Tuesday, November 23, 2010

IMF Creates Moral Hazards...On Purpose!

Someone I respect once said, 'Even a Blind Dog Finds a Bone...Sometimes'.  That's what happened in the New York Times recently.  Landon Thomas Jr. (could your name sound more pretentious?) dares to consider the unthinkable...Default Better than Bailouts?
http://www.nytimes.com/2010/11/23/business/global/23default.html?pagewanted=1&_r=2&hp

None other than the well known socialist Robert Rubin was quoted as saying, "Holding bondholders harmless contributes to moral hazard and increases risks elsewhere."  Of course he (author of the Mexican Bailout in Clinton's time), believes that bailouts are worth the cost.  Not surprising from someone who wants the government to have access to an endless fountain of virtually free money.

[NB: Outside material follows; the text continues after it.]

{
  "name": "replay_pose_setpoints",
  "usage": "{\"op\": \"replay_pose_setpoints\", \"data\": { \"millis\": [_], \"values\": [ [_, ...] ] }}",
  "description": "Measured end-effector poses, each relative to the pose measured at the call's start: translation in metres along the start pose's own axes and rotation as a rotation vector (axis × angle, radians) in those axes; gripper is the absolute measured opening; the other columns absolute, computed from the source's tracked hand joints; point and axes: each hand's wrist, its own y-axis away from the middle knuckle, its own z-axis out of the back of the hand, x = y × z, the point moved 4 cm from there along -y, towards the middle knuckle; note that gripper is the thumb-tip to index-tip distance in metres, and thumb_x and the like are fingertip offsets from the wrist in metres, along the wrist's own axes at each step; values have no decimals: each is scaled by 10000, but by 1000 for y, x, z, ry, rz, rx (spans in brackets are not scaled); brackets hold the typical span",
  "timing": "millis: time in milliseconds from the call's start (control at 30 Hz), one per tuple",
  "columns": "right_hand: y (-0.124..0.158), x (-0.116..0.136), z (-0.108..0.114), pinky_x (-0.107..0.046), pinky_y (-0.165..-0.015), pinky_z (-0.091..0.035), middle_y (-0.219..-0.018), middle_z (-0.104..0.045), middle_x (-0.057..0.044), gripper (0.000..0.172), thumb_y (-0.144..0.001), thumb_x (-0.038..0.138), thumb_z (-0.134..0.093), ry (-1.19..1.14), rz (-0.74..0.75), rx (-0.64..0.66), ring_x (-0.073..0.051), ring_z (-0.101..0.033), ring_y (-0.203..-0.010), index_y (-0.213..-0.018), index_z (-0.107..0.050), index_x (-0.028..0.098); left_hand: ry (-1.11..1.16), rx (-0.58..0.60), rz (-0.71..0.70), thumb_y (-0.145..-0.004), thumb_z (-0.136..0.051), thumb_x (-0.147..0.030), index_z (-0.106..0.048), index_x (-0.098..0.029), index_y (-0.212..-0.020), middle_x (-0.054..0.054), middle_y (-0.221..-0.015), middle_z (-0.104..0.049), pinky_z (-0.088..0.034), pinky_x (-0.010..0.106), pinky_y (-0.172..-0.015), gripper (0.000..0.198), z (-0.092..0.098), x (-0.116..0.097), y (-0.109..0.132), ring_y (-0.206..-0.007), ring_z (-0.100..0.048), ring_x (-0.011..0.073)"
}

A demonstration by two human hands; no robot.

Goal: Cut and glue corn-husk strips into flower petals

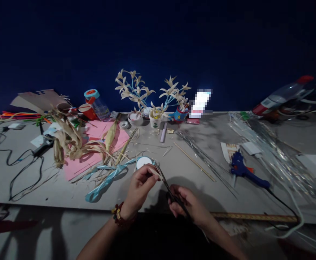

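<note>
Near the table's front edge, my left hand (141,186) pinches a small pale piece of husk (156,172) between thumb and fingers. My right hand (183,202) is wrapped round the handles of dark scissors (165,182), whose blades point up and left beside the pale piece. Just behind my left hand lies a white round roll (144,162) with light blue ribbon (106,180) trailing left. Dried corn husks (68,139) are heaped on pink paper (78,168) at the left.
Pale husk flowers (133,86) stand in cups (155,121) at the back. A blue glue gun (246,171), metal wires (201,153), a thin stick (194,161) and clear plastic wrapping (282,155) lie to the right. A clear bottle (282,95) leans at back right; black cables (9,159) lie left.
</note>
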Motion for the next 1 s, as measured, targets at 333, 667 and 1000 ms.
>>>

What moral hazard you ask?  That's simple enough.  The moral hazard of bailouts is that banks and other large investors who hold the bulk of the bonds for Greece and Ireland today and Argentina and Russia before, are not forced to accept haircuts on their bad investments...namely the sovereign bonds of countries who are not solvent.  Those who took risks will get paid the upside gains, while somebody else (mostly taxpayers) will take the downside losses.  And you wonder how George Soros never loses money?

What 'risks elsewhere'?  That's more complicated.  The risk is that no overspending government will ever learn their lesson.  They will never run out of willing lenders to feed their politicians' insatiable appetite for handouts, vote buying, power expansion, and general greed.  No matter what the debt level, bondholders will never stop lending to a proliferate government because they know that the IMF will never allow the bondholders to take a haircut.  The more indebted the government, the better.  Why?  More indebted governments pay higher returns, and they will never be allowed to fail. 

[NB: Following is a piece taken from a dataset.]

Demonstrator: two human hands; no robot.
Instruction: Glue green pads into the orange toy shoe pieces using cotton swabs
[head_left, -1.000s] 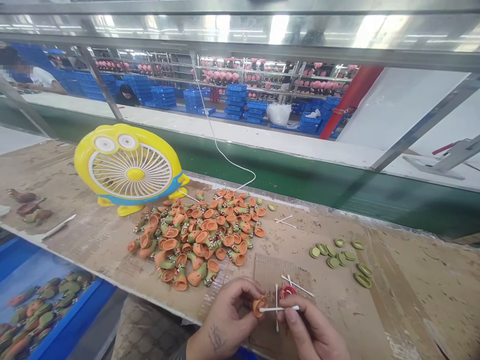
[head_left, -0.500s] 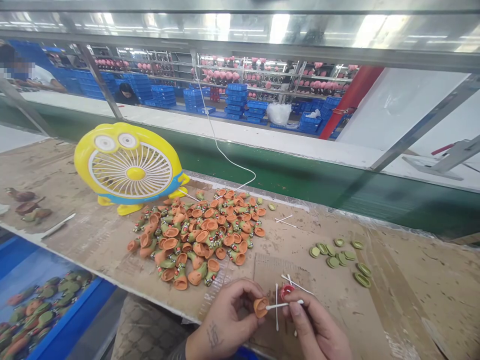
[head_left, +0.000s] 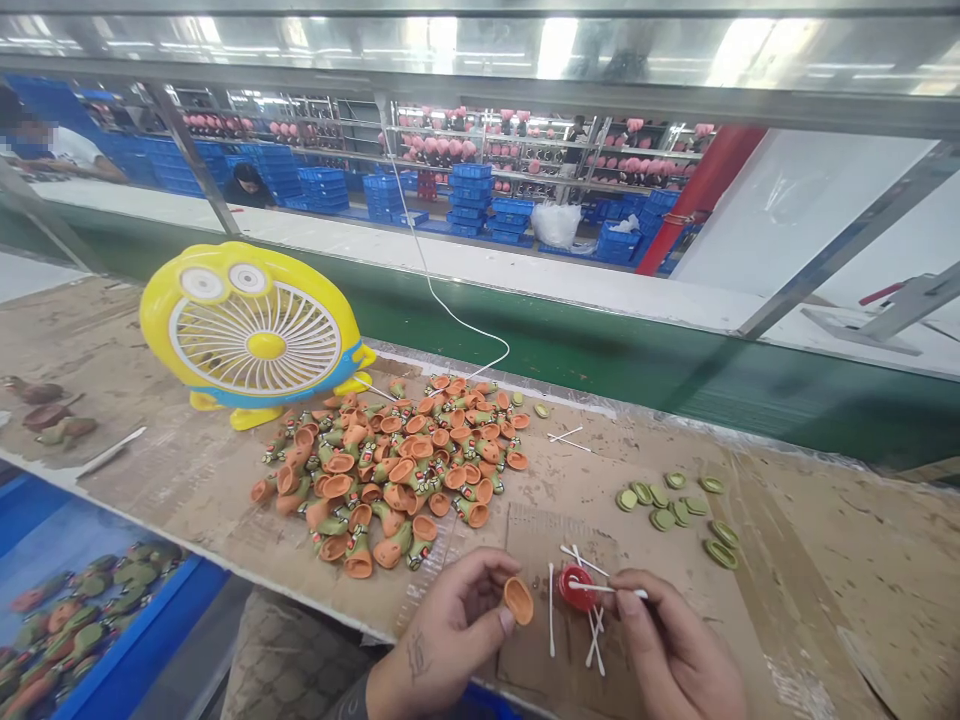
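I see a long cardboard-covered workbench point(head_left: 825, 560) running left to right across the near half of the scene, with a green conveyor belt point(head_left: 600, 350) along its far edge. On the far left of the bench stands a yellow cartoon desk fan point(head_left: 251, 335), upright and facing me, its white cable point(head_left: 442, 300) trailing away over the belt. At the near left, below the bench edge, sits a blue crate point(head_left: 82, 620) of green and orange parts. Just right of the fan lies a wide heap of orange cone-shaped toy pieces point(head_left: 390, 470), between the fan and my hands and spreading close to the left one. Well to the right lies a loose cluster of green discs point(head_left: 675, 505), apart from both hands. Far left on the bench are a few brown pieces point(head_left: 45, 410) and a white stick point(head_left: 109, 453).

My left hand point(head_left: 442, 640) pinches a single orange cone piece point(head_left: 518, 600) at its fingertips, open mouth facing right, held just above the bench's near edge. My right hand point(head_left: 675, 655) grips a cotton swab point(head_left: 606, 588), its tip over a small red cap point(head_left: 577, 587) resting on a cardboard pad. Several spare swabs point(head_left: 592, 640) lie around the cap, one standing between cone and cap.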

The IMF hardly goes out of its way to make bondholders wary of buying high-yield bonds.  I'll note here that the IMF is run by bankers from large countries who hold a large percentage of sovereign bonds and are therefor aiding themselves and their cronies (with taxpayer dollars).  The IMF recently issued a staff paper entitled, “Default in Today’s Advanced Economies: Unnecessary, Undesirable and Unlikely.” In it they laid out the arguments against allowing those who took risks to take losses.  Amongst the arguments, Greece and Ireland are running large current account deficits, which means that if they default on their obligations, they will still need to borrow money.  They would have no access to bond markets because they are bankrupt.

What if Greece and Ireland did default?  Well, they would have to run balanced budgets.  Could you imagine the horror?  Balanced budgets for advanced economies?  That's like asking a shopaholic to live within a budget.  It's totally inhumane.  Can you imagine the cuts in services?  The tax burden to actually pay for all the luxuries citizens have demanded from their government?  Torture is still illegal under the UN right?

The only fair prescription for the ills of indebted economies?  Make the risk taking bondholders take losses.  Make the over-borrowing governments suffer.  Only then can we avoid the same mistakes in the future.